[Problem statement]
In the copy, include all of the listing exactly and none of its pictures.

[Information supplied]
··········

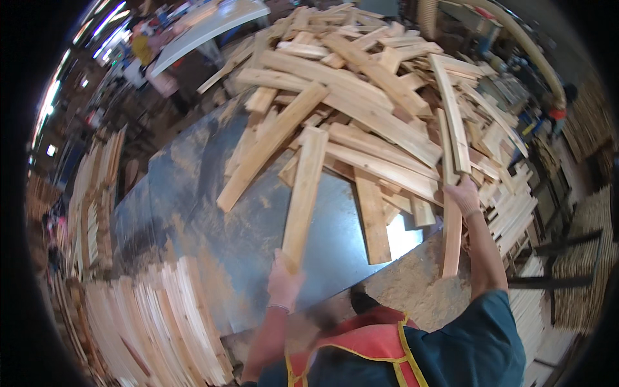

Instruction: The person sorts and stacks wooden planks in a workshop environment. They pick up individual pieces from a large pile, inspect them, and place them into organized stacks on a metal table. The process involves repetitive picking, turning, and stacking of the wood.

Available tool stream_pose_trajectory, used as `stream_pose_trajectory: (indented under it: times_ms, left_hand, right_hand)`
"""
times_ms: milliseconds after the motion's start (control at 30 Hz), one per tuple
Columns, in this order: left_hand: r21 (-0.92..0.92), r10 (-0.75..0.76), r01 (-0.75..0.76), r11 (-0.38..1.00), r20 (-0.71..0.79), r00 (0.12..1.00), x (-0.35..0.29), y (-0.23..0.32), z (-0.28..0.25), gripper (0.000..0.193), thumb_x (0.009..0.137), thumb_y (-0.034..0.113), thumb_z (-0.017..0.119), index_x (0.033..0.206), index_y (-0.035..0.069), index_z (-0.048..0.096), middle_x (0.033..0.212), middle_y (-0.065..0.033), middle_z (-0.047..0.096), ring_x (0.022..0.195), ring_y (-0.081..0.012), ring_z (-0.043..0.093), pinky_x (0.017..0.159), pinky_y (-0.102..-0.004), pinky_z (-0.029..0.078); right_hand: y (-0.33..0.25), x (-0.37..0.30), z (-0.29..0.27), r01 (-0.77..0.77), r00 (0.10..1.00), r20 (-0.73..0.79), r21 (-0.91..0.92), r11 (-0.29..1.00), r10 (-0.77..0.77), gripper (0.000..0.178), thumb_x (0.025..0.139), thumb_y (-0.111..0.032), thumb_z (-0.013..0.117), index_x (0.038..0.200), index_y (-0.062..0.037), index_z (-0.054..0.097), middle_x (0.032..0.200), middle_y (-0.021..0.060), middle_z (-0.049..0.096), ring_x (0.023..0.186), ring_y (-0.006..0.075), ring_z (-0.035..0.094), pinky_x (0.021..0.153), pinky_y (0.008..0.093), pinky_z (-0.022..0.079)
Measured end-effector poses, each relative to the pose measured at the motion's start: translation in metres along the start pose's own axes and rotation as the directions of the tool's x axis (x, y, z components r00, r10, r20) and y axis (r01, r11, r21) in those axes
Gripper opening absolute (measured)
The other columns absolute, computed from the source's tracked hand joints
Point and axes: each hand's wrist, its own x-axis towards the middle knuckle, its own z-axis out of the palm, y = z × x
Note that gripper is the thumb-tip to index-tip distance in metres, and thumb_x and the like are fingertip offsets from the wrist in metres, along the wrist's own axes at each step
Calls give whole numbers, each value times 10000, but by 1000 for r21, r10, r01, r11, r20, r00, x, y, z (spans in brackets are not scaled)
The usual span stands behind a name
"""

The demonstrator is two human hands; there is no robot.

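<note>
My left hand (pixel 285 282) is closed around the near end of a wooden plank (pixel 305 193), which slants away from me toward the pile. My right hand (pixel 463 195), farther out on the right, is closed at the near end of a long narrow plank (pixel 452 119). A second upright-looking plank (pixel 451 242) runs beside and partly under that hand; whether the fingers touch it I cannot tell. Both hands seem to wear pale gloves. Ahead, a large heap of loose planks (pixel 361 97) lies crisscrossed on a dark metal tabletop (pixel 251 238) dusted with sawdust.
Stacked boards (pixel 148 322) stand at the near left, with more board stacks (pixel 583 277) on the right beside dark metal bars (pixel 554 282). A white table (pixel 213 29) and a person (pixel 161 80) are at the far left. A thick hose (pixel 535 48) curves at the far right.
</note>
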Motion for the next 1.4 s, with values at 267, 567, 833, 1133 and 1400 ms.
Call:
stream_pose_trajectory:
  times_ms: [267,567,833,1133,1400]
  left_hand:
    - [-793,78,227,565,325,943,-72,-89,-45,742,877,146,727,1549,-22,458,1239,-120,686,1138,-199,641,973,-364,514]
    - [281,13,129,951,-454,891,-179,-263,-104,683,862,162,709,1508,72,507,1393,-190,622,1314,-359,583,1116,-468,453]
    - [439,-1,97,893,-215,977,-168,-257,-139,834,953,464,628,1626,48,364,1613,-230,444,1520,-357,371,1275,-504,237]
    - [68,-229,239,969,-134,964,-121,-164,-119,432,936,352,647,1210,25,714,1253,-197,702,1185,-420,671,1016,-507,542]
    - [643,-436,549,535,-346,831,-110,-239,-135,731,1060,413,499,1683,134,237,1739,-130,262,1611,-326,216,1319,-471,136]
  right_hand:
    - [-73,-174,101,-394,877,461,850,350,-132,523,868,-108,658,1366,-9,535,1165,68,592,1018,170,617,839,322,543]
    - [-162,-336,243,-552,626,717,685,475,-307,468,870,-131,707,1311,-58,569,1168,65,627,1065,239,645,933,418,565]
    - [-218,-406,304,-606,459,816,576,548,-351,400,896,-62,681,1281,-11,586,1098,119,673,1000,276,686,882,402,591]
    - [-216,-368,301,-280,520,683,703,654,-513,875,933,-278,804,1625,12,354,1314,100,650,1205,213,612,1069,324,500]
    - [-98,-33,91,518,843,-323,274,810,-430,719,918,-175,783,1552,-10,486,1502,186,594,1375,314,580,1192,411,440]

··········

[Response to the exercise]
Instruction: The person sorts and stacks wooden planks in a workshop environment. They pick up individual pieces from a large pile, inspect them, and place them into organized stacks on a metal table. The process involves repetitive picking, turning, and stacking of the wood.

Available tool stream_pose_trajectory, used as `stream_pose_trajectory: (indented under it: times_ms, left_hand, right_hand)`
"""
times_ms: milliseconds after the motion's start (control at 30 Hz), one per tuple
Columns, in this order: left_hand: r21 (-0.92..0.92), r10 (-0.75..0.76), r01 (-0.75..0.76), r11 (-0.38..1.00), r20 (-0.71..0.79), r00 (0.12..1.00), x (-0.35..0.29), y (-0.23..0.32), z (-0.28..0.25), gripper (0.000..0.193), thumb_x (0.009..0.137), thumb_y (-0.034..0.113), thumb_z (-0.017..0.119), index_x (0.033..0.206), index_y (-0.035..0.069), index_z (-0.048..0.096), middle_x (0.033..0.212), middle_y (-0.065..0.033), middle_z (-0.047..0.096), ring_x (0.022..0.195), ring_y (-0.081..0.012), ring_z (-0.043..0.093), pinky_x (0.017..0.159), pinky_y (-0.102..-0.004), pinky_z (-0.029..0.078); right_hand: y (-0.33..0.25), x (-0.37..0.30), z (-0.29..0.27), r01 (-0.77..0.77), r00 (0.10..1.00), r20 (-0.73..0.79), r21 (-0.91..0.92), r11 (-0.29..1.00), r10 (-0.77..0.77), gripper (0.000..0.178), thumb_x (0.025..0.139), thumb_y (-0.111..0.032), thumb_z (-0.013..0.117), index_x (0.038..0.200), index_y (-0.062..0.037), index_z (-0.054..0.097), middle_x (0.032..0.200), middle_y (-0.021..0.060), middle_z (-0.049..0.096), ring_x (0.023..0.186), ring_y (-0.006..0.075), ring_z (-0.035..0.094), pinky_x (0.021..0.153), pinky_y (0.008..0.093), pinky_z (-0.022..0.079)
Measured end-effector poses, each relative to the pose measured at the motion's start: translation in metres along the start pose's own axes and rotation as the directions of the tool's x axis (x, y, z components r00, r10, r20) and y axis (r01, r11, r21) in those axes
Gripper opening absolute (measured)
The other columns absolute, computed from the source's tracked hand joints
Point and axes: each hand's wrist, its own x-axis towards the middle knuckle, its own z-axis out of the palm, y = z × x
Note that gripper is the thumb-tip to index-tip distance in metres, and thumb_x and the like are fingertip offsets from the wrist in metres, along the wrist's own axes at each step
Calls give whole numbers, each value times 10000, but by 1000 for r21, r10, r01, r11, r20, r00, x, y, z (spans in brackets are not scaled)
The usual span stands behind a name
"""

The demonstrator is two human hands; there is no robot.

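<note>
My left hand (pixel 285 282) is closed around the near end of a wooden plank (pixel 305 193), which slants away from me toward the pile. My right hand (pixel 463 195), farther out on the right, is closed at the near end of a long narrow plank (pixel 452 119). A second upright-looking plank (pixel 451 242) runs beside and partly under that hand; whether the fingers touch it I cannot tell. Both hands seem to wear pale gloves. Ahead, a large heap of loose planks (pixel 361 97) lies crisscrossed on a dark metal tabletop (pixel 251 238) dusted with sawdust.
Stacked boards (pixel 148 322) stand at the near left, with more board stacks (pixel 583 277) on the right beside dark metal bars (pixel 554 282). A white table (pixel 213 29) and a person (pixel 161 80) are at the far left. A thick hose (pixel 535 48) curves at the far right.
</note>
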Motion for the next 1.4 s, with values at 267, 567, 833, 1133 and 1400 ms.
Call:
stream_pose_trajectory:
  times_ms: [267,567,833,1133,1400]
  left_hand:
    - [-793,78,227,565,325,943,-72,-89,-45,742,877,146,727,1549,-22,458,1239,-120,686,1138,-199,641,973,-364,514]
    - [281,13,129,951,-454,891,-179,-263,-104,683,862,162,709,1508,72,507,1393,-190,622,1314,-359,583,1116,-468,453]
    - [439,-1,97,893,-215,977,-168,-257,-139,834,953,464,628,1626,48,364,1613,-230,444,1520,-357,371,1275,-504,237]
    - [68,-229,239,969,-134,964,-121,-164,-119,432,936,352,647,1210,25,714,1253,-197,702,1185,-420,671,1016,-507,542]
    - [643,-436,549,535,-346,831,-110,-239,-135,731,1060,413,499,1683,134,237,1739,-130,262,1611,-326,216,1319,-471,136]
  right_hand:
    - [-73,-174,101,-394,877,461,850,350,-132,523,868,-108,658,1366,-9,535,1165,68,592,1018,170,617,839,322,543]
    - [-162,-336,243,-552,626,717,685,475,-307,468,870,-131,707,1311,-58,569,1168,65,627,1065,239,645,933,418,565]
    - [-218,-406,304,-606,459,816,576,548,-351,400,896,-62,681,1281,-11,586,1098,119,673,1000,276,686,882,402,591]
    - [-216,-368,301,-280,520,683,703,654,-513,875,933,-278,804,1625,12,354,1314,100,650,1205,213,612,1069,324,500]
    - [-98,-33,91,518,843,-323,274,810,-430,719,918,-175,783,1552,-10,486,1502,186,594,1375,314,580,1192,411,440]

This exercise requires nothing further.